Your instructions -> Look through the entries below, please, and copy every line with the word "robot".

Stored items
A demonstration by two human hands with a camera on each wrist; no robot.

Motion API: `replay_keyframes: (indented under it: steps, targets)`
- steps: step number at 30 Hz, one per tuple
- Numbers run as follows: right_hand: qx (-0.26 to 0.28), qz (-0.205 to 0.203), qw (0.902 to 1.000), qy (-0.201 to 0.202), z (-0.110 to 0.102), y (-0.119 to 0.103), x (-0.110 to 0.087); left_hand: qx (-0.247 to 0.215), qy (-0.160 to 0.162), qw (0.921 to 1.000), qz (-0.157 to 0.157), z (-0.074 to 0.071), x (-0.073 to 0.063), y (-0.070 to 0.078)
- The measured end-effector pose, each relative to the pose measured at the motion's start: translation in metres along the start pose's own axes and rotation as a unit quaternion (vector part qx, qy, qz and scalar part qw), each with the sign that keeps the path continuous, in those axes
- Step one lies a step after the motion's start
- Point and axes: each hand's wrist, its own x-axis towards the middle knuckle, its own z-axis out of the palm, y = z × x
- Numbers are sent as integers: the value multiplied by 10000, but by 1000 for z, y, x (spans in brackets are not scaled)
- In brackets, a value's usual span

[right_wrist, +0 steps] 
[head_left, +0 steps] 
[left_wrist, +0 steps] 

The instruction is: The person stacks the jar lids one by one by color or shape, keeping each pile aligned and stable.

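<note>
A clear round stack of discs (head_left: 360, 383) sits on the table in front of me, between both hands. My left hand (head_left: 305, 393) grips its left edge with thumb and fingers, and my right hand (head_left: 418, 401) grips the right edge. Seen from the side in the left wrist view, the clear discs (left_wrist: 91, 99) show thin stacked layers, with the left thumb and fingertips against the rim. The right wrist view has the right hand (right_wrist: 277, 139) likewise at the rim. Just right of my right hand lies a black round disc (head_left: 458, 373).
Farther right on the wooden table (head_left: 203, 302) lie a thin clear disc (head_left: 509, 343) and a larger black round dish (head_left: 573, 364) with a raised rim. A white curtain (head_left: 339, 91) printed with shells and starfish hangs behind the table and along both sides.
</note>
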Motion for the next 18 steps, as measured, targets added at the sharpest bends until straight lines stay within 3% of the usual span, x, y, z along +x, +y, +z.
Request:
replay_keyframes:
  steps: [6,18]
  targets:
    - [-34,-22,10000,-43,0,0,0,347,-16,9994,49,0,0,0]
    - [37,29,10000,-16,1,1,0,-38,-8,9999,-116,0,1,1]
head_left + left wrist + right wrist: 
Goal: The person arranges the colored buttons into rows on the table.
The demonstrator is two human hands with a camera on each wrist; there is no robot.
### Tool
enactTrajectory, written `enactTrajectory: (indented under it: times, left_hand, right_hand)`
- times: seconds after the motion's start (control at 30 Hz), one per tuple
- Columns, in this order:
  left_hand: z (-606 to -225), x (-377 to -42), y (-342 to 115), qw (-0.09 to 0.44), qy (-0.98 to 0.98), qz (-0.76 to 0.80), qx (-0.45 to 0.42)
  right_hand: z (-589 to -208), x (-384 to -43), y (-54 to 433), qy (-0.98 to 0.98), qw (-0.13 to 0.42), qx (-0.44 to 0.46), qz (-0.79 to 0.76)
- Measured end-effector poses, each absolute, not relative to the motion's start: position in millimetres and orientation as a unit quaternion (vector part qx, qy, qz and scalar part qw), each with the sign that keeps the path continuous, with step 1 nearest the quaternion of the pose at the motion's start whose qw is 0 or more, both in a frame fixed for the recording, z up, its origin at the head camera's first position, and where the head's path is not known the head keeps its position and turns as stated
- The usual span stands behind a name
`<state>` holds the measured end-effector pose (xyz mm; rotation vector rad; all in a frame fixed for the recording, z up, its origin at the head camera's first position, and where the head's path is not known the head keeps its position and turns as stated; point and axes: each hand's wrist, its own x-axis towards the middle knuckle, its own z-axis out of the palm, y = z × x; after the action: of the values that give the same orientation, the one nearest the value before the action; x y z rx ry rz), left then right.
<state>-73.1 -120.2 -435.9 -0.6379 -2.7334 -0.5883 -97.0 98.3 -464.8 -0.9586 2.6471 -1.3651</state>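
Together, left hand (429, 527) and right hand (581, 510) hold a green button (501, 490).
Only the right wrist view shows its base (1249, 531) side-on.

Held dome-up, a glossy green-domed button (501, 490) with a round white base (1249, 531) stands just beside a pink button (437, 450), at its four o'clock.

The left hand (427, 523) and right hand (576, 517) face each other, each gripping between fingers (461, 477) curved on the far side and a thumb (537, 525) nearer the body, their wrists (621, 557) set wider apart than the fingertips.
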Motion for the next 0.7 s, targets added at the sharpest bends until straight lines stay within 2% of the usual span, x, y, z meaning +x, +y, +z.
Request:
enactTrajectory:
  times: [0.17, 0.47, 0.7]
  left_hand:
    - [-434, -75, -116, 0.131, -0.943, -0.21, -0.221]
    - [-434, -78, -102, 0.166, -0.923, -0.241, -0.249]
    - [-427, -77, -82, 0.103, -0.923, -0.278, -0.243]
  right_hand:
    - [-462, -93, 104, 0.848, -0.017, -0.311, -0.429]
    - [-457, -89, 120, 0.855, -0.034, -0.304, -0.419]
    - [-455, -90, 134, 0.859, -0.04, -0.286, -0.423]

Answer space ->
A demonstration by two human hands with a camera on each wrist; no robot.
The demonstrator is two human hands with a camera on each wrist; there is no robot.

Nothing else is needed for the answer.